On February 22, 2012 representatives of the National Dairy Producers Organization [NDPO] conducted a meeting in Somerset County PA and invited the directors of Allied to attend. Basically they wanted the Allied cooperative to become a vehicle to forward their cause. The Allied directors responded, “No can do, It would violate regulations!” In the cordial exchange during the meeting the NDPO representatives learned about Allied’s promotion efforts and liked what they heard. The NDPO representatives, John King and Mike Eby, returned to Lancaster County empty handed but they began to tell their Plain Farmer [Amish] neighbors that there was another alternative to their present promotion agency which they believed to be remote an ineffective. As John and Mike went about enlisting support for the NDPO they also spread the word about The Allied cooperative.
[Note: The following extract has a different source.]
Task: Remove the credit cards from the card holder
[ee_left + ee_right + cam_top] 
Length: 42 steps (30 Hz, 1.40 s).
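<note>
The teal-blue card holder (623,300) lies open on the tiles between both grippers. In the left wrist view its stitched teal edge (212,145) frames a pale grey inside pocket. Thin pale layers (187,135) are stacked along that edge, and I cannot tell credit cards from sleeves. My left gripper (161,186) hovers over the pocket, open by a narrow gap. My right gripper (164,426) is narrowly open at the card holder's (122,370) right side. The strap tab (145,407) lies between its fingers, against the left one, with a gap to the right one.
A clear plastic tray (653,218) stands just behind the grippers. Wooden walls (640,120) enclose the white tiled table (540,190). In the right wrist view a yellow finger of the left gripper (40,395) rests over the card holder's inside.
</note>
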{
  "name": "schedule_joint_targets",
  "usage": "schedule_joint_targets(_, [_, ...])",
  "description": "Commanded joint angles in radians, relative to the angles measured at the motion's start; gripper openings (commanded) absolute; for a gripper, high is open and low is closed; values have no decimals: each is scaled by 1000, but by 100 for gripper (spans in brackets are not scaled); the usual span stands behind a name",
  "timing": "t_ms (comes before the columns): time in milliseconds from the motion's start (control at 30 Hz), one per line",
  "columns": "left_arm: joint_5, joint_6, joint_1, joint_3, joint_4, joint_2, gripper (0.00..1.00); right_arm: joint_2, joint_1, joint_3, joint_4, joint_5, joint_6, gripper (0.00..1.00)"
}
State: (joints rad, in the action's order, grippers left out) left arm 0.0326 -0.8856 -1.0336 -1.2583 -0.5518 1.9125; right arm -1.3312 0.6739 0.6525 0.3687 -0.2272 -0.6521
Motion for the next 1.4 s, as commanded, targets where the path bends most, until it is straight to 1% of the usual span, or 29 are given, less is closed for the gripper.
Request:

When asked why they were so diligent about promoting the Allied cooperative they responded “We want to send Mid-East [a large dairy promotion agency] a message.” John and Mike both became members of Allied and subsequently became the first two directors from Lancaster County.

Plain farmers began to check off to Allied by the dozens to the point that it was affecting the revenue of Mid-East. Mid-East began training its gun sights on Allied and lodged complaints of malfeasance against Allied to the USDA. Allied had to retain counsel to defend itself against these allegations. The Allied attorney became acquainted with the cooperative and was greatly impressed. He informed a dairy cooperative client in Texas of the existence of Allied and urged their participation in Allied. This coalition has made a tremendous impact on Allied both financially and administratively. One impact is that the old bylaws no longer fit the cooperative and new bylaws are now being written.